When Trump lost badly in 2020, he received just over 74 million votes. So while it’s true that much of the country moved to the right in this election, if turnout is ultimately lower than in 2020, it’s also true that there was some level of voter apathy.
However, this does not mean that voter turnout will be low in this election. The University of Florida Elections Research Institute estimated as of Friday that turnout in 2024 will be about 62.3% of the eligible voting population, although still below the modern-day high of 66.4% in 2020. , still higher than other recent elections. . Voter turnout in 1996 and 2000 did not significantly exceed 50% of the eligible voting population.
Regarding the electoral college, Trump won 312 electors. It’s a solid victory, but it comes in the bottom half of the U.S. presidential election.

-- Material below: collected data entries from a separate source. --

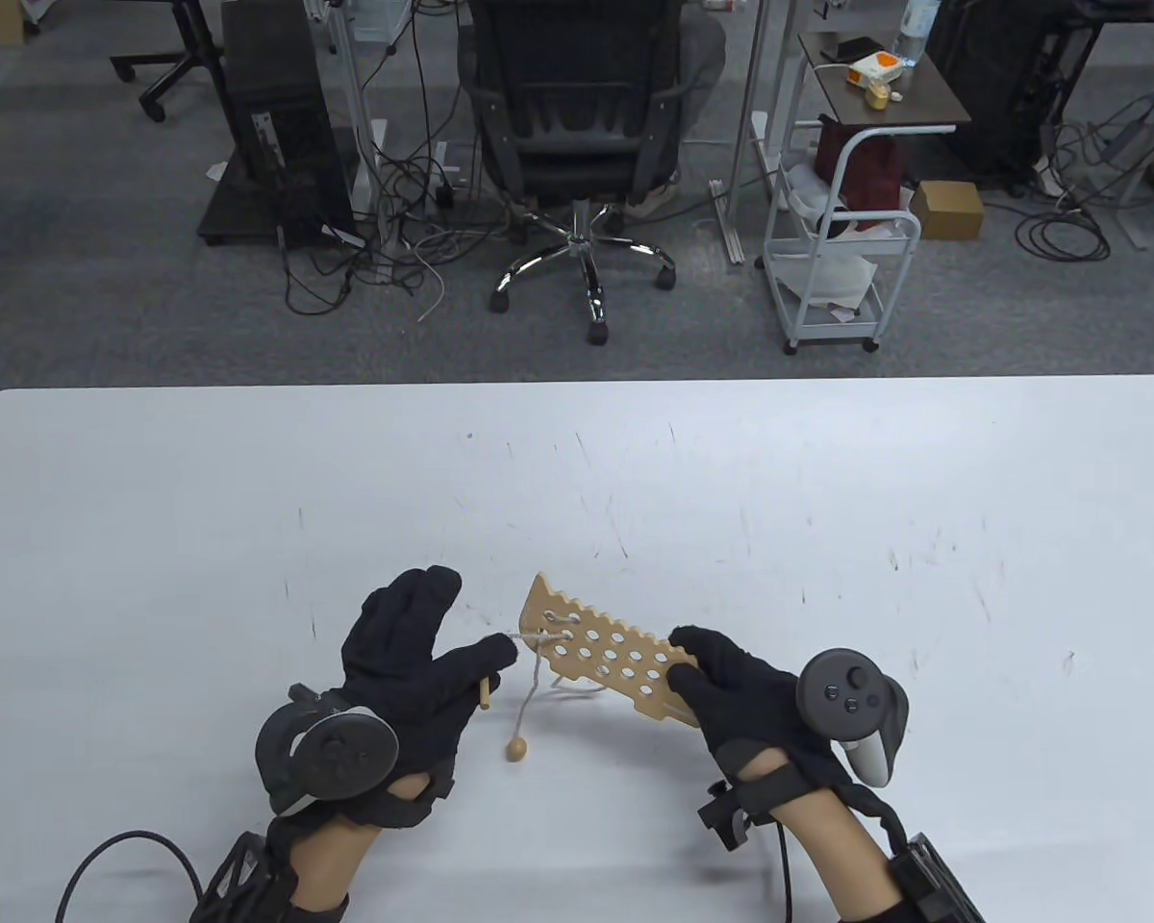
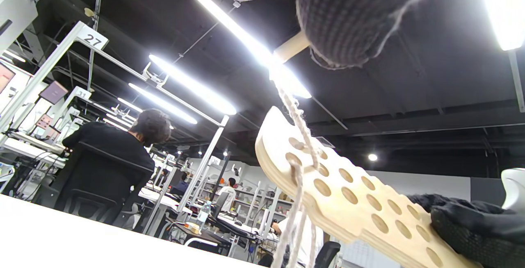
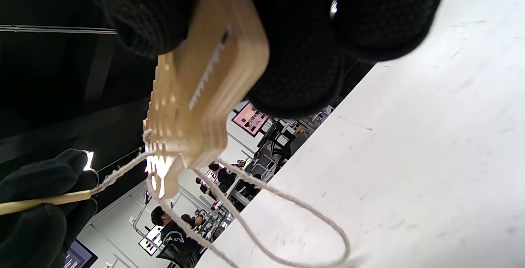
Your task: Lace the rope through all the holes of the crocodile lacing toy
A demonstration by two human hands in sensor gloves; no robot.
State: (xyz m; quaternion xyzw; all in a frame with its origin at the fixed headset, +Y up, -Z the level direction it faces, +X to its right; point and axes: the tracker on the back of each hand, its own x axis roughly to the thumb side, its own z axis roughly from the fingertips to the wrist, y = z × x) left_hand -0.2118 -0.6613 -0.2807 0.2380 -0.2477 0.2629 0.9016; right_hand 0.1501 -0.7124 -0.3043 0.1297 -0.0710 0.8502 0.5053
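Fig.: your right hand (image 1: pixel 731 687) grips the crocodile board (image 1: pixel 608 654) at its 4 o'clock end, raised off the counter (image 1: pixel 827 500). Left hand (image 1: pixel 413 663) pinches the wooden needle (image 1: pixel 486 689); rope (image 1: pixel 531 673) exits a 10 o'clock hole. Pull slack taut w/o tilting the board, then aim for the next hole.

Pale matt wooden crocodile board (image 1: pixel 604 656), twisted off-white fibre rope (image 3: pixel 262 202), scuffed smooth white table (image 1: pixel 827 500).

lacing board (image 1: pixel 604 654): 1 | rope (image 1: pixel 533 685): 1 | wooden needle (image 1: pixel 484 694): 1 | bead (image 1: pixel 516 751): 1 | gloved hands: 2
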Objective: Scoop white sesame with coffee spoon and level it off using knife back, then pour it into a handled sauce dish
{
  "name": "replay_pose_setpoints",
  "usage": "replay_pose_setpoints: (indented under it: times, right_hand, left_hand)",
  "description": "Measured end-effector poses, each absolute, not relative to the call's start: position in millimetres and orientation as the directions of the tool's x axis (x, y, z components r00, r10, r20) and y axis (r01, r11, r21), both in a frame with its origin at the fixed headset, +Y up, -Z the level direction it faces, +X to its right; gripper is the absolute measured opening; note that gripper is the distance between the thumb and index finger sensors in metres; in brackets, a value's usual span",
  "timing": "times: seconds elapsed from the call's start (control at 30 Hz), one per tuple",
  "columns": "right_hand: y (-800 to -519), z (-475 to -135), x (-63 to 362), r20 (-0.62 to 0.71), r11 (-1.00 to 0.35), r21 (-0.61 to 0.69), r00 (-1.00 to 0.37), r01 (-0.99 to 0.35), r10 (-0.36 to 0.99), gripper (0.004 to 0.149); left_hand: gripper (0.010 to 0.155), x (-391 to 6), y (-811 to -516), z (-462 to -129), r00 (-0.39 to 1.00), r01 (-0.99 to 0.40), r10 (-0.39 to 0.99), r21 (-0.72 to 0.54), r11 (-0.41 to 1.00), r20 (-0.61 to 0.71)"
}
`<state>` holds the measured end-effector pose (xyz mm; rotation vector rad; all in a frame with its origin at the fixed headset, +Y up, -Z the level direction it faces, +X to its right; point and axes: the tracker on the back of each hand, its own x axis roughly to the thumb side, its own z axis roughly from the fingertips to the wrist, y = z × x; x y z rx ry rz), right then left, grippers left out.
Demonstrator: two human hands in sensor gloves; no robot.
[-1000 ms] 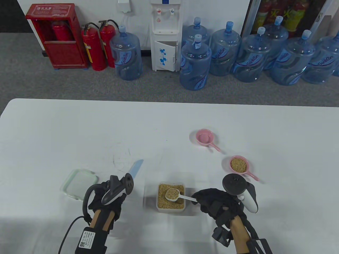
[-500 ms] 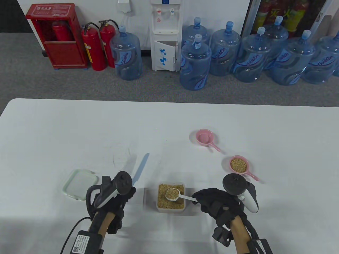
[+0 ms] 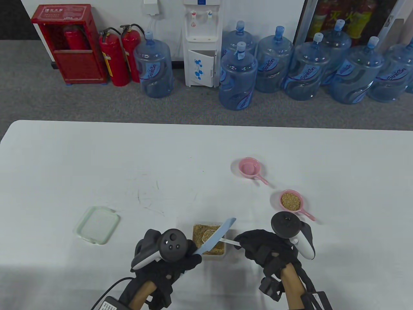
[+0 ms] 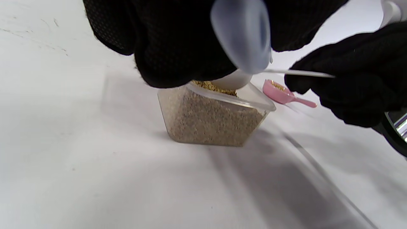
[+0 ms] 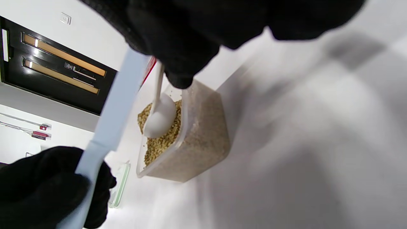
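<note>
Flat blue knife (image 3: 215, 237) crosses spoon (image 3: 209, 235), prob

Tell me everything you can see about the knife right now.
The knife has a pale blue blade, plastic or ceramic by its look, that narrows into a paler handle. The left hand grips the handle. It lies slanted above the sesame container, tip pointing up-right in the table view, crossing over the bowl of the coffee spoon that the right hand holds. Whether the blade touches the spoon cannot be told.
</note>
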<state>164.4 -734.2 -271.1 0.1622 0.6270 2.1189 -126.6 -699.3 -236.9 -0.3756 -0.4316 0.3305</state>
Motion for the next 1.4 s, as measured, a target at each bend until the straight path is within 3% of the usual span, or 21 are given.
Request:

This was higher than the 306 electoral votes won by Biden and Joe Biden in 2016 and 2020, respectively. It also surpassed George W. Bush’s electoral votes in 2000 and 2004, but fell far short of Barack Obama’s 365 electoral votes in 2008 and 332 in 2012. There wasn’t.
Bill Clinton never reached 50% of the popular vote in both presidential elections because he fielded a strong third-party candidate in Ross Perot. However, Clinton managed to win 370 electoral votes in 1992 and 379 in 1996.
Even those powerful victories dwarfed Ronald Reagan’s true landslide victory in 1984. Reagan lost only Washington, D.C., and Democratic rival Walter Mondale’s home state of Minnesota, thereby securing 525 electoral votes and over 58 percent of the popular vote.
Richard Nixon in 1972 and Lyndon B. Johnson in 1964 both received more than 60% of the popular vote in their re-election campaigns, which seems impossible in today’s political climate. It is incredible to think that two such large landslides could occur within eight years. A former senator who was President Nixon’s re-election rival in 1972. George McGovern even lost his home state of South Dakota, winning only Massachusetts and Washington, DC.
Voters back then were much more likely to split their ballots. Mr. Johnson, a Democrat, has won the strongest Democratic majority in the House since the 1964 landslide, but in all but one state, voters who voted for both Mr. Nixon and Mr. checked them.
A more recent trend is for voters to line up their votes for the House, Senate and White House. The trend has led to a period of more frequent turnover in the White House and Congress, but will see Democrats retain Senate seats in several states won by Mr. Trump this year.
Trump’s victory in 2024 would be the third consecutive presidential election in which voters excluded the incumbent party. The last time three consecutive elections were held was in the late 1800s, when Grover Cleveland became the first president to be elected non-consecutively. Mr. Trump is in second place.
Trump is unlikely to be on the presidential ballot again because the 22nd Amendment limits presidential terms to two terms. But in two years’ time, voters will have a chance to weigh in on how he and the Republican Party wield power in the 2026 midterm elections.
The past three presidents, including Trump in his first term, all lost their House majorities in their first two years in office. If President Trump wins a friendly Republican majority this year, he will have to work hard to keep voters on his side two years from now.
This story has been updated with additional developments.